Output all the data below verbatim.

= = =

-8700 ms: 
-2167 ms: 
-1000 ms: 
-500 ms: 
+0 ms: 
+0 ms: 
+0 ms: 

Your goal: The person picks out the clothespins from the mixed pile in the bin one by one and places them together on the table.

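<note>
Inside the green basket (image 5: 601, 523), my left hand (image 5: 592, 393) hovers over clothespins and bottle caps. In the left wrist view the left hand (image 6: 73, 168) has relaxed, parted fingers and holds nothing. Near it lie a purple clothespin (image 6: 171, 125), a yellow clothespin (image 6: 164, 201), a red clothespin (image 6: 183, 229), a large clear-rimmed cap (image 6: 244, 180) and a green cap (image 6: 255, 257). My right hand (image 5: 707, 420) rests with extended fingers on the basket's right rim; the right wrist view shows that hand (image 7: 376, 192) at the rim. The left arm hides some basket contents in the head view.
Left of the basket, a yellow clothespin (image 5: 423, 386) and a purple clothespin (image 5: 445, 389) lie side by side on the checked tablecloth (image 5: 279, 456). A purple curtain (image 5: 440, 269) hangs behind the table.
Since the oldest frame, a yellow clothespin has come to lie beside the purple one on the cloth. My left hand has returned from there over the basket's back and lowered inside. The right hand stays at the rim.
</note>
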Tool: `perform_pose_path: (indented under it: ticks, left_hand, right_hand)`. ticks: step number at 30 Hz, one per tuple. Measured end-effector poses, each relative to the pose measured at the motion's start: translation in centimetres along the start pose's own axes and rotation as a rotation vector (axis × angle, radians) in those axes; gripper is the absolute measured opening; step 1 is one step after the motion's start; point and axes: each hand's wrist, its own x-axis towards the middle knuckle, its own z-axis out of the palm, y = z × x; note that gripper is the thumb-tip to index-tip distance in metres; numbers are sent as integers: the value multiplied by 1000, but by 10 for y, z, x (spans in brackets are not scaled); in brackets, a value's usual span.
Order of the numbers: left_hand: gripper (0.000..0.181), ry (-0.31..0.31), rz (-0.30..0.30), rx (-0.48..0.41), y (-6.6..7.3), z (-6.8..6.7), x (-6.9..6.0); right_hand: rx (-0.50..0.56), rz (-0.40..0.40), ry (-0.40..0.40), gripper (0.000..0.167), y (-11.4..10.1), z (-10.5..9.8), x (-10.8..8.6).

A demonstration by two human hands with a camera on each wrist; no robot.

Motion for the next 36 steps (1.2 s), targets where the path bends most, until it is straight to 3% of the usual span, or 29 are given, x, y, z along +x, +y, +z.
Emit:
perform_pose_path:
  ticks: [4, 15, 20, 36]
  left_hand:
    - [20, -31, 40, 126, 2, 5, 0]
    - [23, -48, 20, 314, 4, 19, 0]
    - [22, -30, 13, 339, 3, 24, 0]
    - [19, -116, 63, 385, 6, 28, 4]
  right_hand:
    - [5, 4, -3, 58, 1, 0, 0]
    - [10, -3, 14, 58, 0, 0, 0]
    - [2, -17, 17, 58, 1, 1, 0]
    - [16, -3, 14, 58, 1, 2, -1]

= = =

Written response:
-8700 ms: 
-2167 ms: 
-1000 ms: 
-500 ms: 
+0 ms: 
+0 ms: 
+0 ms: 

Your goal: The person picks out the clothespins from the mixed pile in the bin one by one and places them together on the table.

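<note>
Inside the green basket (image 5: 601, 523), my left hand (image 5: 592, 393) hovers over clothespins and bottle caps. In the left wrist view the left hand (image 6: 73, 168) has relaxed, parted fingers and holds nothing. Near it lie a purple clothespin (image 6: 171, 125), a yellow clothespin (image 6: 164, 201), a red clothespin (image 6: 183, 229), a large clear-rimmed cap (image 6: 244, 180) and a green cap (image 6: 255, 257). My right hand (image 5: 707, 420) rests with extended fingers on the basket's right rim; the right wrist view shows that hand (image 7: 376, 192) at the rim. The left arm hides some basket contents in the head view.
Left of the basket, a yellow clothespin (image 5: 423, 386) and a purple clothespin (image 5: 445, 389) lie side by side on the checked tablecloth (image 5: 279, 456). A purple curtain (image 5: 440, 269) hangs behind the table.
Since the oldest frame, a yellow clothespin has come to lie beside the purple one on the cloth. My left hand has returned from there over the basket's back and lowered inside. The right hand stays at the rim.
</note>
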Tool: `perform_pose_path: (indented under it: ticks, left_hand, right_hand)`. ticks: step number at 30 Hz, one per tuple. Measured end-effector poses, each relative to the pose measured at the motion's start: translation in centimetres along the start pose's own axes and rotation as a rotation vector (axis × angle, radians) in those axes; gripper is the absolute measured opening; step 1 is one step after the motion's start; point and axes: each hand's wrist, its own x-axis towards the middle knuckle, its own z-axis out of the palm, y = z × x; note that gripper is the thumb-tip to index-tip distance in metres; numbers are sent as integers: the value multiplied by 1000, but by 10 for y, z, x (spans in brackets are not scaled); in brackets, a value's usual span.
Order of the numbers: left_hand: gripper (0.000..0.181), ry (-0.31..0.31), rz (-0.30..0.30), rx (-0.48..0.41), y (-6.6..7.3), z (-6.8..6.7), x (-6.9..6.0); right_hand: rx (-0.50..0.56), rz (-0.40..0.40), ry (-0.40..0.40), gripper (0.000..0.167), y (-11.4..10.1), z (-10.5..9.8), x (-10.8..8.6).

A demonstration by two human hands with a camera on each wrist; no robot.

Motion for the next 36 steps (1.2 s), targets where the path bends most, until it is straight to 3% of the usual span, or 29 are given, x, y, z along +x, +y, +z.
Emit:
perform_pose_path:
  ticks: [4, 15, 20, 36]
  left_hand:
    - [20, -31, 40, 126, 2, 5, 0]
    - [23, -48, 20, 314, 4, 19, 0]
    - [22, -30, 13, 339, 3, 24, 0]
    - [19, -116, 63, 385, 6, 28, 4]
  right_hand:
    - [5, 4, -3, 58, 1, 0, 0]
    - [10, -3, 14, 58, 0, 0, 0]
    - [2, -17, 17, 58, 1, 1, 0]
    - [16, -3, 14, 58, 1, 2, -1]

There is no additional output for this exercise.